離婚前提のはずが、策士な弁護士が離してくれません。


 六花も深呼吸をして、マスカレードパーティー会場へと向かう。
 高いピンヒールは歩き慣れないので、ペタンコのパンプスで向かった。会場に着いたら履き替えてクロークに預けるつもりだ。

 りっちゃんもタクシーで行けばいいと夏芭に言われたが、少しでも交通費を浮かせるために歩いて行くことにした。
 幸いにして歩けない距離ではない。


(徒歩で行く人なんて私だけなんだろうなぁ)


 スマホの地図アプリを見ながら目的地のホテルを目指す。
 ホテルに到着すると、何台もの黒塗りの高級車がホテルの前で止まり、いかにもセレブな人物が降りてくる。

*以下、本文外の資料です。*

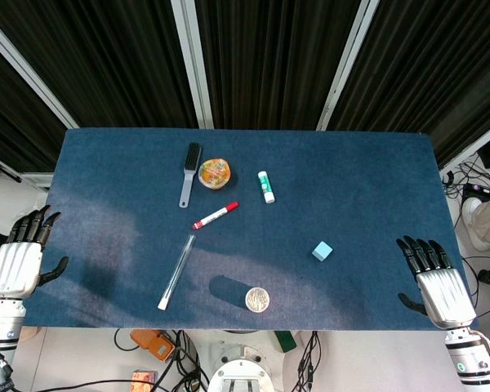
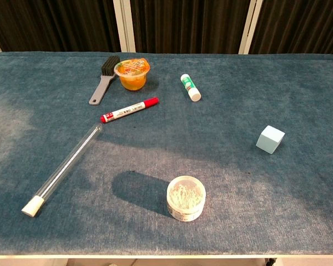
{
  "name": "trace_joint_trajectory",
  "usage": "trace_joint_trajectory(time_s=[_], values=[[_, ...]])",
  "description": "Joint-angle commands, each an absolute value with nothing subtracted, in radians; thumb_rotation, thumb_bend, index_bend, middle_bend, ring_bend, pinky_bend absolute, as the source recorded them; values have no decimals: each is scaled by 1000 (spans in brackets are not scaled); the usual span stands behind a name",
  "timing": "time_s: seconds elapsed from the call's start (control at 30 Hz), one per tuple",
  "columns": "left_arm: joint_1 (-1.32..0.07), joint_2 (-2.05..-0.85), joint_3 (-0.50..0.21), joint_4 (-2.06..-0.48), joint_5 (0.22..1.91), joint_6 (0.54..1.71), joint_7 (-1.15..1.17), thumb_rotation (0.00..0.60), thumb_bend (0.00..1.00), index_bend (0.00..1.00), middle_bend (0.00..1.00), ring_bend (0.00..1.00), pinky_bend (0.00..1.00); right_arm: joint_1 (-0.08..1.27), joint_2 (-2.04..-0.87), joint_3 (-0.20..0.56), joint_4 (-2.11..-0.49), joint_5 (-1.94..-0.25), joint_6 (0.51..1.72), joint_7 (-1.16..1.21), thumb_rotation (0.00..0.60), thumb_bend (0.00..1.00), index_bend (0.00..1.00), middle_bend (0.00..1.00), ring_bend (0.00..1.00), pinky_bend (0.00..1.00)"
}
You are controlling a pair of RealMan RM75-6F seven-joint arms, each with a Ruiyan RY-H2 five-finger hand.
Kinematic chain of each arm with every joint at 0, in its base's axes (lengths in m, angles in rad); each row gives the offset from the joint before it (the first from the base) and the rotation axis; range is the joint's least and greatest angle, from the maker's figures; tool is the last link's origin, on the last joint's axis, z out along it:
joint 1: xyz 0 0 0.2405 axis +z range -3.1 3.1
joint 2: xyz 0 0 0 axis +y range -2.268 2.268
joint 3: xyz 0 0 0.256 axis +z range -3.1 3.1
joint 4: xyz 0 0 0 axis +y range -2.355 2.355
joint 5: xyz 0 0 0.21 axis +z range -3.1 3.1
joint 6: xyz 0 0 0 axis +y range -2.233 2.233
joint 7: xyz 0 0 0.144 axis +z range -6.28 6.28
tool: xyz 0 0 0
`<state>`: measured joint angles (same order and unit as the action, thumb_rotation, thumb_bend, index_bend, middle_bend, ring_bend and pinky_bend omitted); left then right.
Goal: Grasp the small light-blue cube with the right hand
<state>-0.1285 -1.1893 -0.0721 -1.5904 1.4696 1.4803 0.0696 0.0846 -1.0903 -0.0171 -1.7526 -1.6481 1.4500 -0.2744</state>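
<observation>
Head view
- Step in hand: the reach has not begun, as I judge it; nothing is gripped and both hands sit at the counter's (image 1: 106, 163) outer edges.
- Right hand (image 1: 434, 279): parked by the near right corner, back of the hand upward, fingers apart and extended toward the cloth, holding nothing.
- Left hand (image 1: 20, 257): by the left edge, fingers apart, thumb out to the side, empty.
- Light-blue cube (image 1: 322, 251): alone on the blue cloth in the right half, well apart from the right hand and with bare cloth between them.
- Nearest neighbour: a small round clear jar (image 1: 257, 299) near the front edge, to the cube's left and not touching it.
- Further off: a glue stick (image 1: 266, 186), red marker (image 1: 215, 216), orange jelly cup (image 1: 215, 172), brush (image 1: 189, 173) and a glass tube (image 1: 176, 272), all toward the middle and left.

Chest view
- Hands: neither shows here.
- Light-blue cube (image 2: 270, 138): resting flat, turned so that one vertical edge faces the camera, free on every side.
- Round clear jar (image 2: 186, 198): nearer the front, well clear of the cube.
- Next move calls for: carrying the right hand inward over the cloth to the cube, then lowering with fingers spread around it; since the cube sits turned, the wrist probably needs rotating so thumb and fingers meet opposite flat faces.
- Risk: a small, light block may slide on a glancing touch.
</observation>
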Motion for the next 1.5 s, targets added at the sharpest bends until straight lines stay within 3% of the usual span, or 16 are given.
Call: trace_joint_trajectory(time_s=[0.03,0.6,1.07,1.5], values=[[-128,-1189,-72,-1591,1469,1480,70,600,261,97,0,0,89,85,-1090,-17,-1753,-1649,1451,-274,600,254,91,149,170,157],[-119,-1189,-70,-1603,1469,1493,70,600,261,97,0,0,89,103,-1101,1,-1700,-1602,1418,-186,600,254,104,149,173,158],[-114,-1190,-75,-1607,1462,1500,74,600,263,97,0,0,89,214,-1248,20,-1428,-1577,1267,89,600,254,219,211,212,169],[-115,-1187,-76,-1606,1457,1495,79,600,263,97,0,0,89,307,-1421,50,-1269,-1538,1164,130,600,254,335,251,222,169]])
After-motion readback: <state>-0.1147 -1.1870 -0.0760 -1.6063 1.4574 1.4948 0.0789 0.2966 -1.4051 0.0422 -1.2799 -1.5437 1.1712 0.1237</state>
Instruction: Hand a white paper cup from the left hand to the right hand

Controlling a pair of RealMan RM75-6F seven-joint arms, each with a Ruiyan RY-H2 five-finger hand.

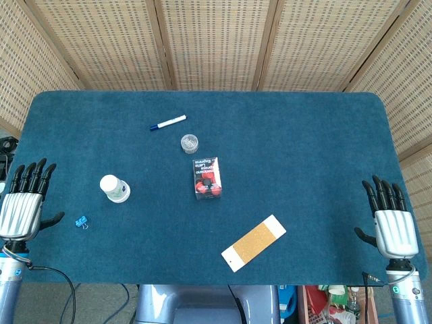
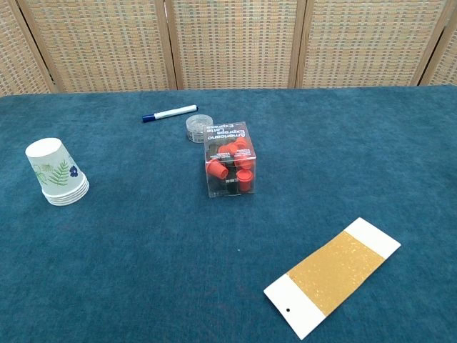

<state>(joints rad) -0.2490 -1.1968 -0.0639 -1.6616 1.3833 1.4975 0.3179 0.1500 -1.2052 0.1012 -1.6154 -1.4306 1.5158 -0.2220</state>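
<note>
A stack of white paper cups (image 1: 115,188) with a green leaf print stands upside down on the left part of the blue table; the chest view shows the cup stack (image 2: 56,172) at its left side. My left hand (image 1: 24,200) rests at the table's left edge, fingers apart and holding nothing, a short way left of the cups. At the right edge my right hand (image 1: 390,217) lies flat with fingers spread, empty. Neither hand appears in the chest view.
A clear box of red pieces (image 1: 206,177) sits mid-table, with a small round clear container (image 1: 190,143) and a blue-capped marker (image 1: 168,123) behind it. A white and cork-coloured card (image 1: 254,242) lies near the front. A blue binder clip (image 1: 81,221) lies by my left hand.
</note>
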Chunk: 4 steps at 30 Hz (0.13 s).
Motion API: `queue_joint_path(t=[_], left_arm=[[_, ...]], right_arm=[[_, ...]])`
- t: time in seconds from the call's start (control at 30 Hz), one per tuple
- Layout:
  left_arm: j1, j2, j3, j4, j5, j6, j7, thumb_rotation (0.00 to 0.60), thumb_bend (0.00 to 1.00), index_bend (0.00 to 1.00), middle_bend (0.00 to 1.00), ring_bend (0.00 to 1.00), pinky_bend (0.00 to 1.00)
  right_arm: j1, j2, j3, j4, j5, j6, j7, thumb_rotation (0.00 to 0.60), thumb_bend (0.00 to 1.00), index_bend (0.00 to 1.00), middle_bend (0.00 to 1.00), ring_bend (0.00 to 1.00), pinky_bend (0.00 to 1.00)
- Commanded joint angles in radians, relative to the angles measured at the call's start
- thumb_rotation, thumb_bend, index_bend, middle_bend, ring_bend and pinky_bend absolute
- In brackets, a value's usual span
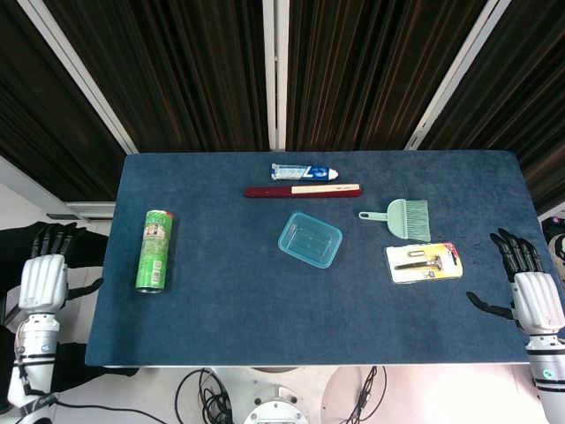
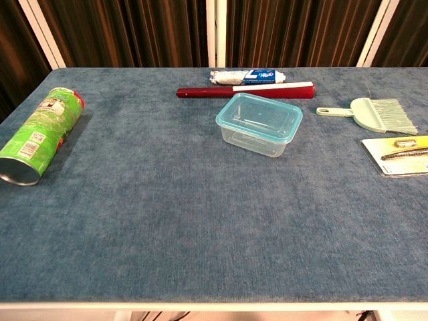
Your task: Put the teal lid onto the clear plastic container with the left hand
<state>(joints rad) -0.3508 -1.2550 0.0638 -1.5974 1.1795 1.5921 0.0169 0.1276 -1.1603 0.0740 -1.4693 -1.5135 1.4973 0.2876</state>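
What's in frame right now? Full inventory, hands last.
clear plastic container: 1, clear, table centre, teal lid on it
can: 1, green, lying at left
toothpaste tube: 1, white and blue, far side
flat stick: 1, dark red and cream, in front of the tube
hand brush: 1, pale green, right
razor pack: 1, yellow-backed, right, near the brush
table: 1, blue
left hand: 1, off table's left edge, empty
right hand: 1, off right edge, empty
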Motion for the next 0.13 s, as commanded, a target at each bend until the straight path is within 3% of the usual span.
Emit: queue_joint_path(t=[0.03, 0.13], left_arm=[[0.056, -0.002, 0.021, 0.011, 0.044, 0.031, -0.021, 0.6, 0.03, 0.16, 0.08, 0.0, 0.0], [0.085, 0.001, 0.028, 0.008, 0.085, 0.042, -0.03, 0.6, 0.03, 0.16, 0.08, 0.0, 0.0]], right_arm=[[-0.013, -0.006, -0.008, -0.001, -0.009, 0.014, -0.009, 0.6, 0.08, 0.0, 0.0, 0.0, 0.0], [-0.019, 0.004, -0.016, -0.016, -0.018, 0.015, -0.016, 0.6, 0.09, 0.0, 0.0, 0.0, 0.0]])
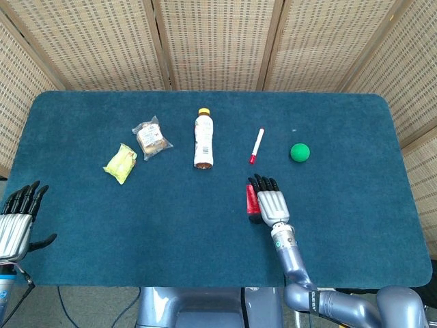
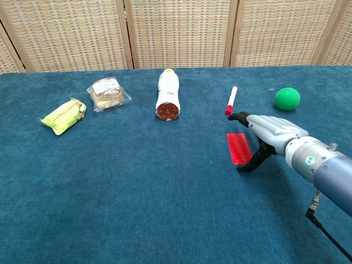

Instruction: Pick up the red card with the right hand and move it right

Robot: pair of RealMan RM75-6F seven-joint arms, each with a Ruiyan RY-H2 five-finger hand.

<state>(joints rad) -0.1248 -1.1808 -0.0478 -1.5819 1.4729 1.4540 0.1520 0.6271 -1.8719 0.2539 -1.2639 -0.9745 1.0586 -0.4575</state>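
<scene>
Red flat card (image 2: 238, 148) lies on the blue felt worktop (image 2: 137, 187), not yet lifted. My right hand (image 2: 268, 136) hovers at its right edge, fingers (image 2: 248, 163) spread, gripping nothing. Next I judge I must pinch that edge, then lift.

Matt, napped dark-blue cloth tabletop (image 2: 137, 187), glossy flat red card (image 2: 238, 148), smooth silver-metal right hand (image 2: 269, 135), woven-cane wooden-framed screen (image 1: 218, 41)
</scene>
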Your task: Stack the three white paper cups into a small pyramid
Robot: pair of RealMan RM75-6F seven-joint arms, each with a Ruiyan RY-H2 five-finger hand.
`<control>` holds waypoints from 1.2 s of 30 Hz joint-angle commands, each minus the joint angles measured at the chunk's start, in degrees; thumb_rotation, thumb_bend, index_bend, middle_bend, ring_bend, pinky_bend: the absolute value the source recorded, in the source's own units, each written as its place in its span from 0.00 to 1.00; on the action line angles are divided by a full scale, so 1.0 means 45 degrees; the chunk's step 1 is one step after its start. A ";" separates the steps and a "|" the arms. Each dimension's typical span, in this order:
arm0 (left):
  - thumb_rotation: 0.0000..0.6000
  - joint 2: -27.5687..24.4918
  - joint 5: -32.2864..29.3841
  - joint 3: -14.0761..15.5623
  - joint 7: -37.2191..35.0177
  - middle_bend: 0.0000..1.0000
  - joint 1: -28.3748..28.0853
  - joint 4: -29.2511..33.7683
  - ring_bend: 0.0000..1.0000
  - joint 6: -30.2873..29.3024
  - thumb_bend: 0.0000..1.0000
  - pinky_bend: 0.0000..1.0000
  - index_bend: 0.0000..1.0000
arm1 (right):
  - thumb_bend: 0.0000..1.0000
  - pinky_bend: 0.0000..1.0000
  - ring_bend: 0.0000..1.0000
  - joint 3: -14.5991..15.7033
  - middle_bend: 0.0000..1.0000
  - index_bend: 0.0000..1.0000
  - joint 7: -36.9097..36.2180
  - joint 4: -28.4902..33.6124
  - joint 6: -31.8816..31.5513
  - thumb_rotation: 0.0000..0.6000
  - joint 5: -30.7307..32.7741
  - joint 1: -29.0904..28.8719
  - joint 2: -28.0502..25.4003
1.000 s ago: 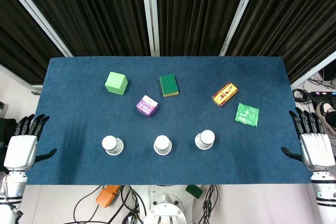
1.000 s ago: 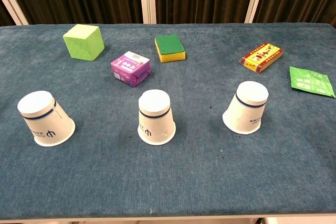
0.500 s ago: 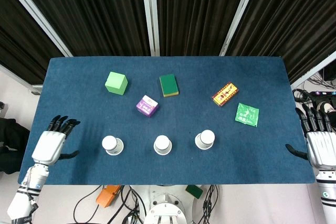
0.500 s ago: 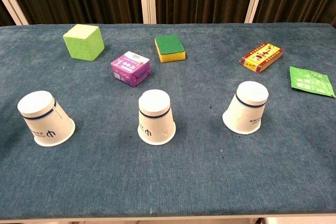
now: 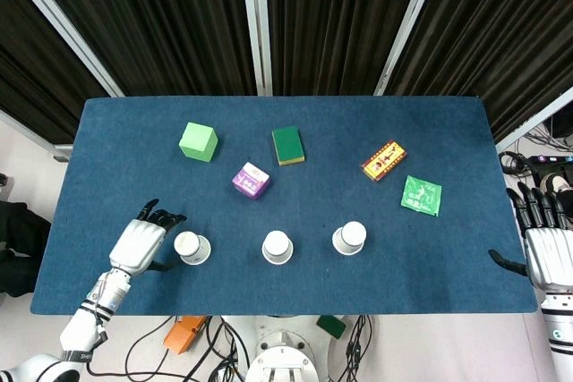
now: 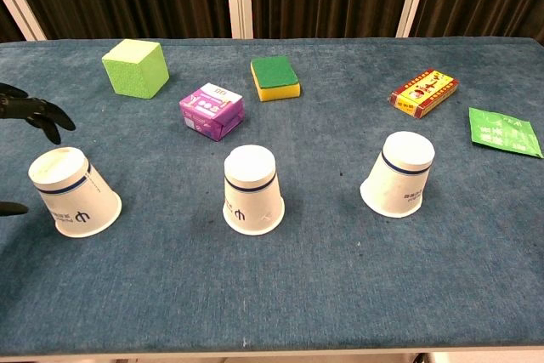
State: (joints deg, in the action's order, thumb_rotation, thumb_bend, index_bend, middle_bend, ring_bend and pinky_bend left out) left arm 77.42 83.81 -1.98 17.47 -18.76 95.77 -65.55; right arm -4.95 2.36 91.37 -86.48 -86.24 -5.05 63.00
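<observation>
The left hand hovers just beside the left cup, fingers spread, holding nothing. The right hand, also spread and empty, sits off the worktop's right edge. Three upturned cups stand apart in a row: left, middle cup, right cup.

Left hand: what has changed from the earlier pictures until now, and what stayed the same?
The left hand has moved in over the table edge toward the leftmost cup; its fingers now show in the chest view, spread and apparently not yet gripping the cup. The right hand shifted slightly outward and stays open. All three cups and the other items have not moved.
</observation>
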 commanded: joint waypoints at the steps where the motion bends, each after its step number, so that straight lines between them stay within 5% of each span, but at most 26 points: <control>1: 1.00 0.0190 -0.0160 -0.0119 -0.0189 0.33 -0.0151 -0.0020 0.25 0.0093 0.15 0.08 0.25 | 0.16 0.08 0.00 0.0011 0.06 0.00 -0.0041 -0.0063 0.0047 1.00 -0.0002 -0.0022 0.0053; 8: 1.00 0.0523 -0.0173 -0.0204 -0.0125 0.48 -0.0344 -0.0332 0.40 -0.0082 0.23 0.12 0.41 | 0.16 0.08 0.00 0.0016 0.06 0.00 -0.0155 -0.0223 0.0085 1.00 0.0009 -0.0031 0.0121; 23: 1.00 0.1269 -0.0415 -0.0827 0.1100 0.48 -0.1681 0.0645 0.40 0.0663 0.23 0.12 0.41 | 0.16 0.08 0.00 0.0056 0.06 0.00 -0.0352 -0.0317 -0.0107 1.00 -0.0055 0.0109 0.0041; 36: 1.00 0.2183 -0.1211 -0.0577 0.2468 0.48 -0.2113 0.0761 0.40 0.0840 0.23 0.12 0.41 | 0.16 0.08 0.00 0.0110 0.06 0.00 -0.0537 -0.0459 -0.0054 1.00 0.0061 0.0218 0.0087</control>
State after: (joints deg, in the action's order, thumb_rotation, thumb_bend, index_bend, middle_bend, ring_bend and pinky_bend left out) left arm 87.07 78.51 -4.68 28.45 -28.19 99.25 -61.69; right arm -4.46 -0.06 89.30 -86.72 -85.97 -4.07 63.39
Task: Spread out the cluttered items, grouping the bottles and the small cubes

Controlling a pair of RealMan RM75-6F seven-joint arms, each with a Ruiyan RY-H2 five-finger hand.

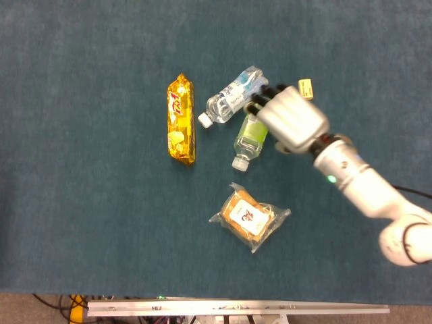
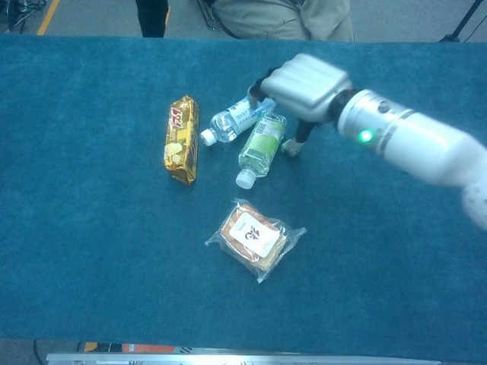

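The green bottle (image 1: 250, 136) lies on the blue desk (image 1: 94, 223), its white cap toward the robot. The clear water bottle (image 1: 232, 96) lies just beside it, farther back. A small yellow cube (image 1: 306, 88) sits near the right hand (image 1: 289, 119). The hand hangs over the bottles' far ends with curled fingers, holding nothing. A gold snack bag (image 1: 180, 119) and a wrapped bread pack (image 1: 248, 217) lie apart.

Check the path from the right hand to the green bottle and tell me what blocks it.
Nothing visible does. The right hand hangs over the base end of the green bottle, whose body and cap end lie uncovered on the cloth. The clear water bottle lies beside it, toward the far side, not in between.
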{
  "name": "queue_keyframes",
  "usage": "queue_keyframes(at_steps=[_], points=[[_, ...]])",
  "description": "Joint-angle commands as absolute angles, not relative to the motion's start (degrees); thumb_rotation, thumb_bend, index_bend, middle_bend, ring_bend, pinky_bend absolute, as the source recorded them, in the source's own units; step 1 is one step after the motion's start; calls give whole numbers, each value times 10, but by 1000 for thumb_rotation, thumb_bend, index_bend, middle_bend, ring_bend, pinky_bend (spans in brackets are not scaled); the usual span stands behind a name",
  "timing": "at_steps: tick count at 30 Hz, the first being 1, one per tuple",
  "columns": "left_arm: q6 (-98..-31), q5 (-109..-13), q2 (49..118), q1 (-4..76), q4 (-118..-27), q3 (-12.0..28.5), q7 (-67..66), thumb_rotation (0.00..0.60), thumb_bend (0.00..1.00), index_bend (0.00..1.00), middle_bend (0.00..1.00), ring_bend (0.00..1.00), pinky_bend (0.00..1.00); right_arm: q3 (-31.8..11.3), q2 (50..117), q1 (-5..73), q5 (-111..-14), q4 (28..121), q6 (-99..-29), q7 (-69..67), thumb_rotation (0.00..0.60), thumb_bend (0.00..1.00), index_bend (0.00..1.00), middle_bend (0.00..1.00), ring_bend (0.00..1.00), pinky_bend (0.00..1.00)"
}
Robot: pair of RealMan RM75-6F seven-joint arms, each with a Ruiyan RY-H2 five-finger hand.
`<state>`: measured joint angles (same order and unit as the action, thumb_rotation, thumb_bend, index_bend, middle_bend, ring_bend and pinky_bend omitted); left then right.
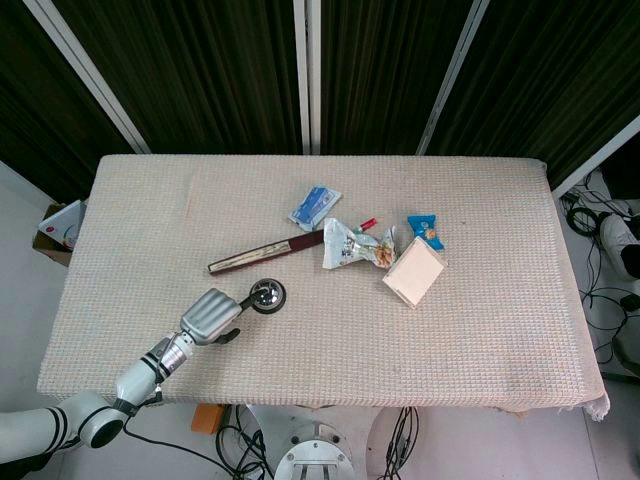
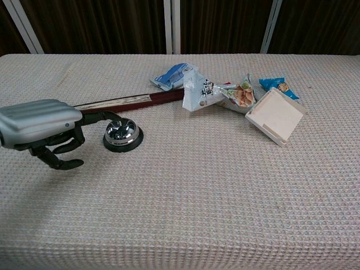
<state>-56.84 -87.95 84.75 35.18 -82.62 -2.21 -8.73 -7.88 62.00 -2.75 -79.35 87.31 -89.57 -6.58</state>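
Left hand (image 1: 207,318) at the lower left of the head view, poised beside a call bell (image 1: 266,296). The hand hovers low over the counter (image 1: 480,330), palm down, with the silver back uppermost; in the chest view the same hand (image 2: 42,128) sits at the left edge. Its dark fingers (image 2: 62,149) are curled downward and inward but grip nothing. One finger extends toward the bell (image 2: 122,135) and ends just beside the dome; whether it touches cannot be told. This posture suits a downward press on the bell's top button rather than a grasp. The bell stands upright on its black base, left of the frame's centre, free of other objects so that the plunger is reachable from above.

Just behind the bell lies a long dark-red folded fan or ruler-like stick (image 1: 265,254), set diagonally, its upper right end meeting a crumpled snack bag (image 1: 355,245). A blue-and-white packet (image 1: 314,207) lies above the stick, a small blue sachet (image 1: 425,227) to the right, and a cream-coloured flat box (image 1: 414,272) rests tilted beside the sachet. These items cluster at centre frame, well apart from the hand. The right hand appears in neither view.
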Motion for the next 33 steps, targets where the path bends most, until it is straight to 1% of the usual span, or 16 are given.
queue_keyframes(at_steps=[1, 12, 16, 19, 22, 25, 27, 28, 29, 31, 32, 33], points=[[-583, -889, 849, 348, -824, -19, -76, 600, 329, 19, 838, 824, 834, -78, 621, -27, -794, 873, -895, -65, 600, 179, 0, 0, 0, 0], [-541, -864, 851, 352, -815, -31, -98, 600, 329, 20, 838, 823, 834, -75, 622, -28, -796, 872, -894, -64, 600, 181, 0, 0, 0, 0], [-558, -869, 844, 348, -829, -26, -98, 600, 329, 20, 837, 823, 834, -74, 623, -28, -798, 873, -896, -64, 600, 180, 0, 0, 0, 0], [-603, -888, 826, 335, -853, -23, -95, 600, 330, 20, 835, 822, 833, -71, 624, -28, -806, 873, -898, -63, 600, 181, 0, 0, 0, 0], [-673, -907, 799, 305, -878, -22, -96, 600, 329, 20, 825, 813, 828, -65, 625, -28, -817, 869, -898, -60, 600, 180, 0, 0, 0, 0], [-760, -915, 767, 255, -887, -27, -91, 600, 322, 30, 803, 797, 819, -54, 632, -28, -833, 863, -898, -54, 600, 180, 0, 0, 0, 0], [-823, -908, 751, 211, -873, -30, -72, 600, 320, 53, 773, 771, 807, -42, 640, -28, -849, 858, -899, -48, 600, 179, 0, 0, 0, 0], [-844, -903, 745, 192, -864, -34, -63, 600, 319, 64, 737, 739, 796, -37, 645, -28, -856, 855, -898, -45, 600, 179, 0, 0, 0, 0], [-867, -897, 737, 169, -850, -40, -53, 600, 319, 70, 673, 677, 775, -30, 650, -28, -865, 850, -897, -41, 600, 179, 0, 0, 0, 0], [-891, -887, 728, 136, -827, -53, -50, 600, 319, 72, 471, 457, 677, -21, 657, -27, -877, 840, -894, -32, 600, 179, 0, 0, 0, 0], [-904, -879, 727, 116, -814, -59, -55, 600, 310, 72, 305, 277, 573, -17, 663, -26, -885, 830, -894, -23, 600, 179, 0, 0, 0, 0], [-916, -872, 729, 101, -803, -60, -62, 553, 284, 74, 152, 133, 450, -14, 667, -25, -890, 821, -895, -15, 600, 179, 0, 0, 0, 0]])
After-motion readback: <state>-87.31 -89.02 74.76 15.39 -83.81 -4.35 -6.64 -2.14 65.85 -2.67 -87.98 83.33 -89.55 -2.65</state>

 大抵の人がサングラスをかけていて顔が見えないが、きっとマスカレードパーティーの参加者なのだろう。
 オーラからして煌びやかな人々ばかりで、六花は気後れしてしまった。


(やっぱり私なんて場違いじゃないかな……)


 帰りたくなってしまったが、キャンセル料五万円を思い出し震えそうになる足を前に進める。


(もう後戻りはできない。行くしかない)


 入る前にもう一度深呼吸をし、六花は意を決して受付に向かう。


「招待状はお持ちですか」
「はい」


 スタッフが招待状を確認している最中、心臓が飛び出しそうだった。